Seminars & Colloquia
College of William and Mary
"Performance Impacts of Autocorrelation in Systems"
Monday December 04, 2006 10:30 AM
Location: 3211, EB II NCSU Centennial Campus
(Visitor parking instructions)
For the case of finite buffer systems, we use measurements from a 3-tier e-commerce server under the TPC-W workload and show the presence and propagation of autocorrelated flows in all tiers of the system, despite the fact that the stochastic processes used to generate this session-based workload are independent. We attribute this effect to the existence of autocorrelation in the service process of one of the tiers. In contrast to systems with independent flows, autocorrelation in the service process may result in very high user system response times despite the fact that bottleneck resources are not highly utilized, and measured throughput and device utilization levels are modest. This, falsely indicates that the system can sustain higher capacities. We present a small queuing network that helps us understand the above counter-intuitive behavior.

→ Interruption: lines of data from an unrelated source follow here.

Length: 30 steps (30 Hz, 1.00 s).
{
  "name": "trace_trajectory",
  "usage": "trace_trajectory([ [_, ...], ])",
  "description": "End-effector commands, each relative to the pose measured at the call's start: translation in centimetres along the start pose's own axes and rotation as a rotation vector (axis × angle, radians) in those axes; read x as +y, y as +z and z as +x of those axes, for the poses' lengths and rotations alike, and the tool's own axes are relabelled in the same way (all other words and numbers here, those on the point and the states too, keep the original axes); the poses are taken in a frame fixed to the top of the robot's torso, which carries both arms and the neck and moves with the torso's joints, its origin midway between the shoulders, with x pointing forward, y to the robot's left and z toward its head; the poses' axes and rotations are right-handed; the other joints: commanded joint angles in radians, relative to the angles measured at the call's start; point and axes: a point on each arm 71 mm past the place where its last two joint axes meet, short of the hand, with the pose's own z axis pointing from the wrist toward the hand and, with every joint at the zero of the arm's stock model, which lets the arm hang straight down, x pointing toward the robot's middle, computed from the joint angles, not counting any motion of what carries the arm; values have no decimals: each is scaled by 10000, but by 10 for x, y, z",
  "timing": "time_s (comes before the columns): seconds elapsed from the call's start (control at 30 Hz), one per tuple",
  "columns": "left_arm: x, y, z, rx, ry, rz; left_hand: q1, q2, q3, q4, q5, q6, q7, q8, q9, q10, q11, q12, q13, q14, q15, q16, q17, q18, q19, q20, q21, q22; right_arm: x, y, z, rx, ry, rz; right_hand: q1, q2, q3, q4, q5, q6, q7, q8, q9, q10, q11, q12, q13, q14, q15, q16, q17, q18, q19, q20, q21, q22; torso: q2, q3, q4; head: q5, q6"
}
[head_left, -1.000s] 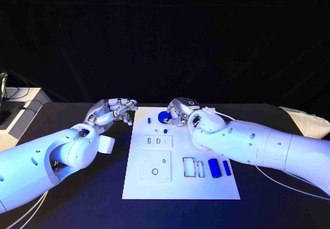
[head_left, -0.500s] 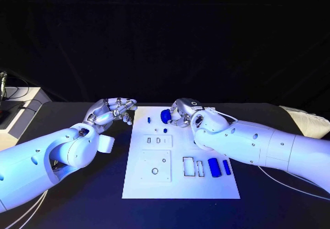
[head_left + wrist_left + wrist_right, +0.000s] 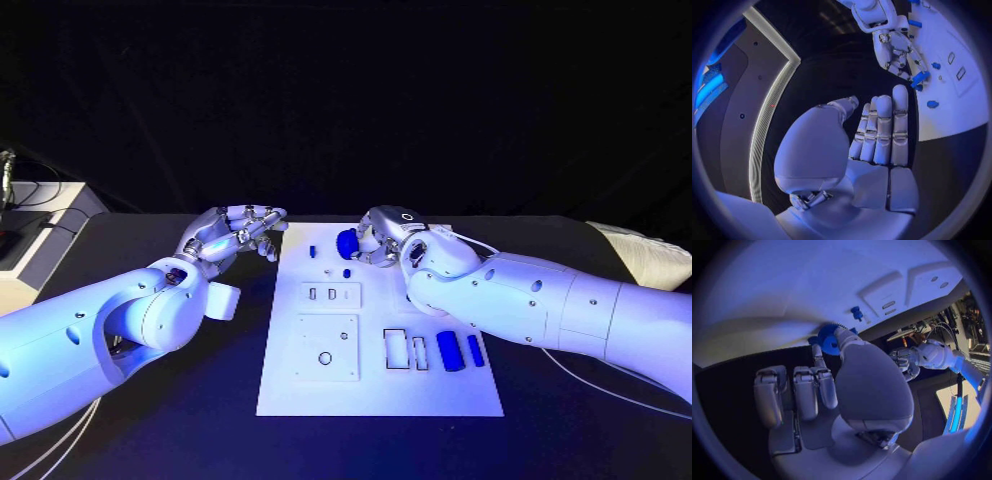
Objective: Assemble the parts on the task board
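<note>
The white task board [image 3: 378,385] lies mid-table. At its far end my right hand [image 3: 381,236] pinches a blue toothed wheel [image 3: 348,243] between thumb and a finger, just above the board; the wheel [image 3: 827,340] shows the same way in the right wrist view. Close to it on the board stand a small blue peg [image 3: 313,252] and a blue stud [image 3: 346,272]. My left hand [image 3: 231,232] hovers beside the board's far left corner, fingers [image 3: 882,131] stretched out and holding nothing. Two blue cylinders [image 3: 451,351] lie near the board's right edge.
The board carries raised white blocks with slots [image 3: 330,295], a plate with a hole [image 3: 326,348] and narrow frames [image 3: 397,348]. A pale box [image 3: 32,245] stands off the table's left edge. Black table [image 3: 188,420] surrounds the board.
My right hand has turned the blue wheel slightly, so it shows more edge-on, and has shifted a little to the right. The left hand has stayed put.
</note>
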Motion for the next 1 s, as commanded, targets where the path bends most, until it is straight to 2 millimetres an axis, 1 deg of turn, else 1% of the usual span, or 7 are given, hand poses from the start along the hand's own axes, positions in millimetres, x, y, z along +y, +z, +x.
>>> trace_trajectory([
  [0.03, -1, 1, 3, 209, -70, 56, -79, -3, 35, 3, -60, -76, 17, 38, 12, -52, 2, 29, 13, -77, -6, 38, -7, 51, -55, -4, 25, 12, 3, -1, 2, -45, 76, -112, 12, 94, -11, -15, 37, 40, -11, 11, -1, 1068, 65, 21, 2632, 1007, 37, 42, 2542, -141, 1046, 96, 61, 2629, 1, -8, 0, -4, -9],
  [0.33, 0, 1, 2, 200, -66, 37, -79, -3, 35, 3, -60, -76, 17, 38, 12, -52, 2, 29, 13, -77, -6, 38, -7, 51, -55, -4, 25, 12, -1, -2, 1, -146, 82, -32, 0, 104, -15, -6, 31, 49, -13, 13, 1, 1068, 62, 21, 2632, 1008, 34, 43, 2547, -141, 1046, 94, 61, 2629, -5, -15, -3, -8, -14],
  [0.83, 1, 1, 1, 177, -54, 16, -95, 2, 36, 2, -63, -95, 22, 42, 24, -73, 7, 37, 28, -87, 0, 58, -17, 53, -107, 6, 89, 54, -7, -4, -1, -170, 8, 135, -3, 111, -17, -4, 31, 61, -17, 16, 3, 1068, 59, 21, 2632, 1009, 29, 44, 2551, -141, 1046, 90, 61, 2629, 0, 4, -9, -22, -40],
  [1.0, 1, 1, 0, 168, -46, 11, -95, 2, 36, 2, -63, -95, 22, 42, 24, -73, 7, 37, 28, -87, 0, 58, -17, 53, -107, 6, 89, 54, -8, -4, -1, -257, 31, 134, -4, 115, -19, -3, 37, 69, -20, 17, 4, 1068, 55, 21, 2632, 1010, 26, 45, 2555, -141, 1046, 88, 61, 2629, 3, 0, -3, -24, -28],
])
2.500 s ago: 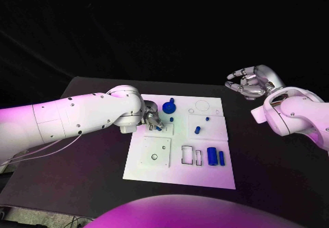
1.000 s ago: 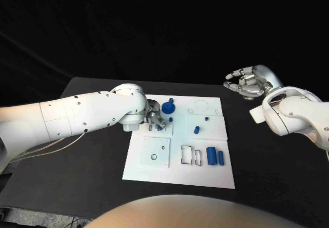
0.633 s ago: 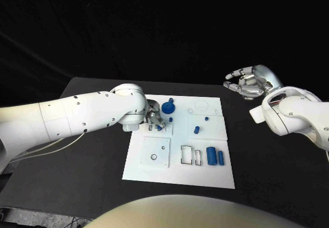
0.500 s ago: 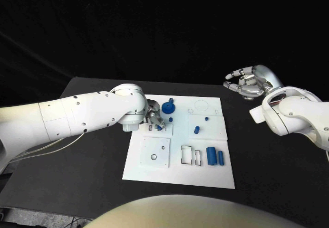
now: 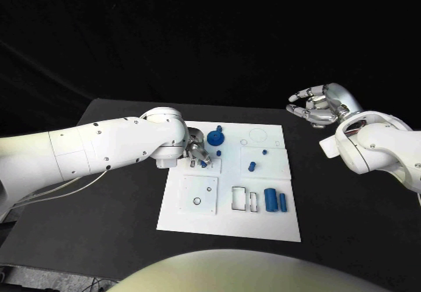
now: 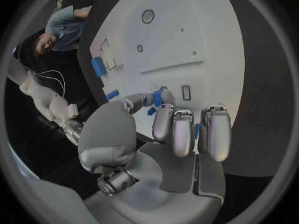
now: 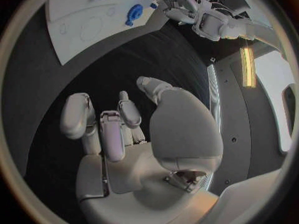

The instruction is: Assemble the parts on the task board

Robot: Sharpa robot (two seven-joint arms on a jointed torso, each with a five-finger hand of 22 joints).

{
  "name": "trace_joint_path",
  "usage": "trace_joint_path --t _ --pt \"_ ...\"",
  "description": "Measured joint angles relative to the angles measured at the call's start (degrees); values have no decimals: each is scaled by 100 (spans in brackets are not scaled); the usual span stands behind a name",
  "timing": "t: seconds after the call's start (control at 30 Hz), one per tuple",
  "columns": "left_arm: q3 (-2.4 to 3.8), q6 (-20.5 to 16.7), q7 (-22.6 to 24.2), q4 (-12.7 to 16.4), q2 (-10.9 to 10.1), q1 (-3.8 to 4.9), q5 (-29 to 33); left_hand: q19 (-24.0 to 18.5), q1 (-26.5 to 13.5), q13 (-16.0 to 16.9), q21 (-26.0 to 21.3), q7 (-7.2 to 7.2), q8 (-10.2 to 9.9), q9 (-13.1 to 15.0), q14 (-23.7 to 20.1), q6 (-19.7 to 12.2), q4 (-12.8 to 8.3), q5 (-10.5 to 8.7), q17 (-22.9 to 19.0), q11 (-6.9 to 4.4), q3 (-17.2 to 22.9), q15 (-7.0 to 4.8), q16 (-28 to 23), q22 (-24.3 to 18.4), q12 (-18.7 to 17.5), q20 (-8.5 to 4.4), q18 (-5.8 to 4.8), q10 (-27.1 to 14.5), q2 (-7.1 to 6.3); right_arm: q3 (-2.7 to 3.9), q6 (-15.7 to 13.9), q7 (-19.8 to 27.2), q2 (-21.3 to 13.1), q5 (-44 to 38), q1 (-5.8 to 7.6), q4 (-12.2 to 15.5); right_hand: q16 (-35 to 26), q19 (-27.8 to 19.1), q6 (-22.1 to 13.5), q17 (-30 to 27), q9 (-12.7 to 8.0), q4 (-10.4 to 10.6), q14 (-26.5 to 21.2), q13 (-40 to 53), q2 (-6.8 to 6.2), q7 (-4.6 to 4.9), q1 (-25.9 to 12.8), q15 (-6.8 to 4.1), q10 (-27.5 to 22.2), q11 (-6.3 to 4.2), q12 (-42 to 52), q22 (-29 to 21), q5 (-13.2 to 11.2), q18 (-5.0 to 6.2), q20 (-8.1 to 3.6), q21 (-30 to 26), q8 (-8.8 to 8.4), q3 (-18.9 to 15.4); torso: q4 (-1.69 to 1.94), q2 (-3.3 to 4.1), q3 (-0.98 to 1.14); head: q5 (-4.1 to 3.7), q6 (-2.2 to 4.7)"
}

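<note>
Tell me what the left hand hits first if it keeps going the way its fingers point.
Probably the small blue part right at the fingertips of the left hand, standing on the task board. Whether the fingers touch it already is unclear; depth is hard to judge.

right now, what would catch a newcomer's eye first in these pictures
The white task board in the middle of the black table, dotted with small blue parts. The left hand is down at the board's far left part, fingers around a small blue piece. The right hand hangs off beyond the board's far right corner, fingers curled and holding nothing.
</note>
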Motion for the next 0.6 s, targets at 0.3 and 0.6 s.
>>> trace_joint_path --t 0.3,0.6 --pt "2 18 0 3 -4 2 5 0 0 0 0 3 0 -1 0 -2 0 29 0 0 0 0 0 0 0 0 0 0 0 0 0 0 2 0 0 -2 0 0 0 0 -1 0 0 0 0 0 0 0 0 0 0 -1 0 0 0 0 0 0 -1 1 2 -1 0" --pt "7 39 0 3 -13 2 16 0 -1 0 0 5 23 -5 0 -2 0 33 0 0 0 0 0 0 0 0 0 0 -1 0 -1 0 4 0 0 -6 0 0 0 0 -1 0 0 0 0 0 0 0 0 0 0 -1 0 0 0 0 -1 0 -1 2 2 -2 0"
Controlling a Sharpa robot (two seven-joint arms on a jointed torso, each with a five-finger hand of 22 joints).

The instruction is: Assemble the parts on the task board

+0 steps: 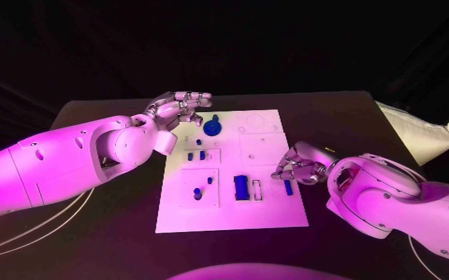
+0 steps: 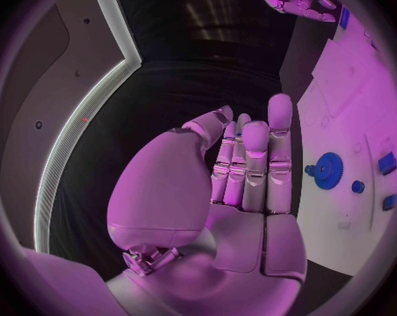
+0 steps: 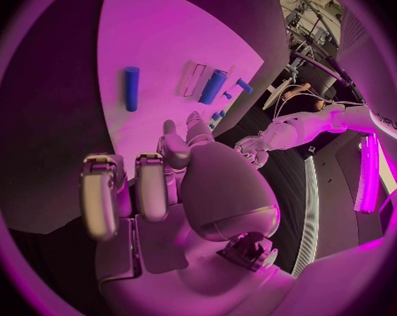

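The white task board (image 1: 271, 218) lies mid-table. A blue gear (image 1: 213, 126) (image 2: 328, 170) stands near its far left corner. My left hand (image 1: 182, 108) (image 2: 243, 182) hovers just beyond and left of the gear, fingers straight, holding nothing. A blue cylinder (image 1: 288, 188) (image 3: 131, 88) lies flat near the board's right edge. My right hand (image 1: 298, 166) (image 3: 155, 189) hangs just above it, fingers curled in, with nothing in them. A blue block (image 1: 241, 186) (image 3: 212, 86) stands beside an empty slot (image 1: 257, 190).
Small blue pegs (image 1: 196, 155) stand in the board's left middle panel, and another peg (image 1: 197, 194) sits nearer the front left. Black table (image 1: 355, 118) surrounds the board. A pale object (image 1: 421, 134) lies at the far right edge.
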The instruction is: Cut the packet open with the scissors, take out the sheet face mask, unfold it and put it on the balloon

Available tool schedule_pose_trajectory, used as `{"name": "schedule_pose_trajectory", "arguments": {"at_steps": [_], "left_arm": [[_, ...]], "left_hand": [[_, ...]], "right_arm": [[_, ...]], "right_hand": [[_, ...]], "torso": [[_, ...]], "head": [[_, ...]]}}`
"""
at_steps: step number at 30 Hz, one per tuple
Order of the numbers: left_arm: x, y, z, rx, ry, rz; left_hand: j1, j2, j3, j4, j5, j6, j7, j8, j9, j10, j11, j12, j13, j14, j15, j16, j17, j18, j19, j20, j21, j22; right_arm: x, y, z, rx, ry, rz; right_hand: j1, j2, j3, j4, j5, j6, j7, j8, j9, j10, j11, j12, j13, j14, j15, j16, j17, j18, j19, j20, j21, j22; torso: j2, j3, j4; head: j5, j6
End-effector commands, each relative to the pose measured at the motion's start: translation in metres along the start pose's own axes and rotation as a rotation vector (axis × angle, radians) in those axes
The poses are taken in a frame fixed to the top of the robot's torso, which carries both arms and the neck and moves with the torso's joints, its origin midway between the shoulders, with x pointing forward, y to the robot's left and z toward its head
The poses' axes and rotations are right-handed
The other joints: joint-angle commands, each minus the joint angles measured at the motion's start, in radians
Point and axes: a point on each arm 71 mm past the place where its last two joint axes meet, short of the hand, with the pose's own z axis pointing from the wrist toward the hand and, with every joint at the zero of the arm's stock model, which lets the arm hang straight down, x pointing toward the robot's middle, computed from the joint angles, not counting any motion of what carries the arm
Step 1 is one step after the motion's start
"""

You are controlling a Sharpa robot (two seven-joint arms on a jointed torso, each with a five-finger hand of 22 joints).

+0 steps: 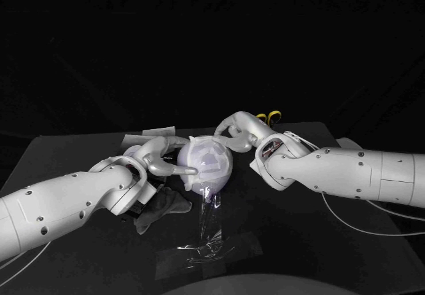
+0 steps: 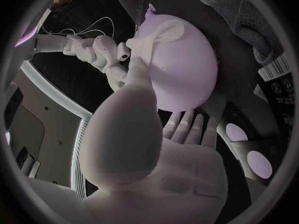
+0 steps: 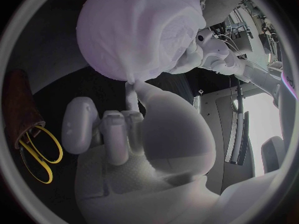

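From the head view, the balloon (image 1: 212, 171) sits at the middle of the black tabletop (image 1: 80, 153), with the sheet face mask (image 1: 202, 153) draped over its upper side. The left hand (image 1: 158, 157) lies against the balloon's left flank, its fingers curved round it. The right hand (image 1: 237, 130) rests on the far right of the balloon, at the mask's edge. The scissors (image 1: 269, 115) show their yellow handles just behind the right hand. A dark cloth (image 1: 162, 206) lies near the left wrist, and crumpled clear film (image 1: 206, 252) lies at the front of the tabletop, well apart from the balloon.

In the left wrist view, the left hand (image 2: 156, 174) is spread and grips nothing. One finger presses on the balloon (image 2: 187, 74) at the edge of the mask (image 2: 163, 32), and the other fingers reach out beneath the balloon. The right hand (image 2: 102, 52) touches the balloon's opposite side. The cloth (image 2: 239, 10) lies beyond the balloon.

In the right wrist view, the right hand (image 3: 140, 154) reaches up to the underside of the balloon (image 3: 118, 35). I cannot tell whether its fingers pinch the mask (image 3: 177, 35) or only touch it. The left hand (image 3: 212, 50) meets the mask on the far side. The scissors (image 3: 37, 157) stand in a brown holder (image 3: 19, 99).
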Motion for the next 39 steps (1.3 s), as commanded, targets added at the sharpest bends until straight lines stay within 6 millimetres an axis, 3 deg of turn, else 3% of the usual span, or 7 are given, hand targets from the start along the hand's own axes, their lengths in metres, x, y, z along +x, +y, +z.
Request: {"name": "schedule_pose_trajectory", "arguments": {"at_steps": [1,19,33,35,39], "left_arm": [[0.004,0.001,0.000,-0.010,0.027,-0.005],[0.004,0.001,0.000,-0.014,0.028,-0.005],[0.005,0.001,0.000,-0.013,0.030,-0.005],[0.005,0.001,0.000,-0.012,0.030,-0.005],[0.005,0.001,0.000,-0.012,0.029,-0.005]], "left_hand": [[0.007,0.003,0.003,0.001,0.005,0.003,0.088,0.005,0.001,0.006,0.001,-0.006,0.001,0.007,0.000,-0.001,0.000,0.020,0.010,0.001,0.003,0.001],[0.007,0.002,0.001,0.001,0.005,0.002,0.088,0.004,0.001,0.005,0.001,-0.007,0.001,0.006,0.000,-0.001,-0.001,0.020,0.009,0.001,0.003,0.001],[0.007,0.001,0.000,0.001,0.005,0.001,0.087,0.003,0.000,0.004,0.000,-0.007,0.001,0.006,0.000,-0.002,-0.002,0.021,0.010,0.001,0.003,0.001],[0.007,0.001,0.000,0.001,0.005,0.001,0.087,0.003,0.000,0.004,0.000,-0.007,0.001,0.006,0.000,-0.002,-0.002,0.021,0.010,0.001,0.003,0.001],[0.007,0.001,0.000,0.001,0.005,0.001,0.087,0.003,0.000,0.004,0.000,-0.007,0.001,0.006,0.000,-0.002,-0.002,0.021,0.010,0.001,0.003,0.001]], "right_arm": [[-0.001,-0.003,0.002,0.006,0.001,-0.019],[0.000,0.001,0.013,-0.039,-0.004,-0.031],[-0.010,0.002,0.018,-0.048,-0.044,-0.027],[-0.013,0.000,0.016,-0.042,-0.052,-0.010],[-0.020,-0.004,0.008,-0.016,-0.057,0.035]], "right_hand": [[-0.010,-0.001,0.081,-0.072,0.002,-0.008,-0.002,0.046,0.145,0.104,-0.010,0.004,0.263,0.103,-0.008,0.003,0.263,0.016,0.001,-0.008,0.000,0.100],[-0.021,-0.005,0.088,-0.075,0.002,-0.013,-0.002,0.053,0.158,0.104,-0.010,0.004,0.263,0.103,-0.008,0.003,0.263,0.016,0.000,-0.008,-0.002,0.100],[-0.028,-0.007,0.091,-0.074,0.002,-0.019,-0.001,0.054,0.163,0.104,-0.010,0.004,0.263,0.103,-0.008,0.003,0.263,0.018,-0.005,-0.008,-0.012,0.095],[-0.045,-0.012,0.093,-0.065,0.002,-0.047,0.003,0.042,0.165,0.104,-0.007,0.004,0.263,0.103,-0.006,0.003,0.263,0.019,-0.007,-0.007,-0.018,0.094],[-0.082,-0.018,0.080,-0.038,0.000,-0.120,0.031,-0.009,0.145,0.104,0.015,0.004,0.263,0.103,0.008,0.003,0.263,0.019,-0.010,0.000,-0.027,0.090]], "torso": [[0.000,-0.0002,0.0000],[0.001,0.0006,-0.0006],[-0.001,-0.0018,-0.0001],[-0.001,-0.0015,0.0002],[-0.001,-0.0012,-0.0004]], "head": [[0.001,-0.001],[0.002,0.001],[-0.002,0.006],[-0.002,0.007],[-0.003,0.011]]}}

For a system with infinite buffer size, we consider the problem of load balancing in homogeneous cluster environments admitting jobs with high variability in their execution times. Load balancing in such environment has been shown to heavily depend on the policy's ability to direct jobs to servers according to the job size. The effectiveness of such policies is based on separating 'short' from 'long' jobs, by avoiding having short jobs waiting behind long jobs for service. We show that performance improvements due to this separation quickly vanishes if there the job arrival process to the cluster is autocorrelated. Based on this fact, we devise a new size-based policy (i.e., jobs are still directed to different servers according to their size) but all servers are not equally utilized so that the performance loss due to autocorrelated arrival flows is minimized.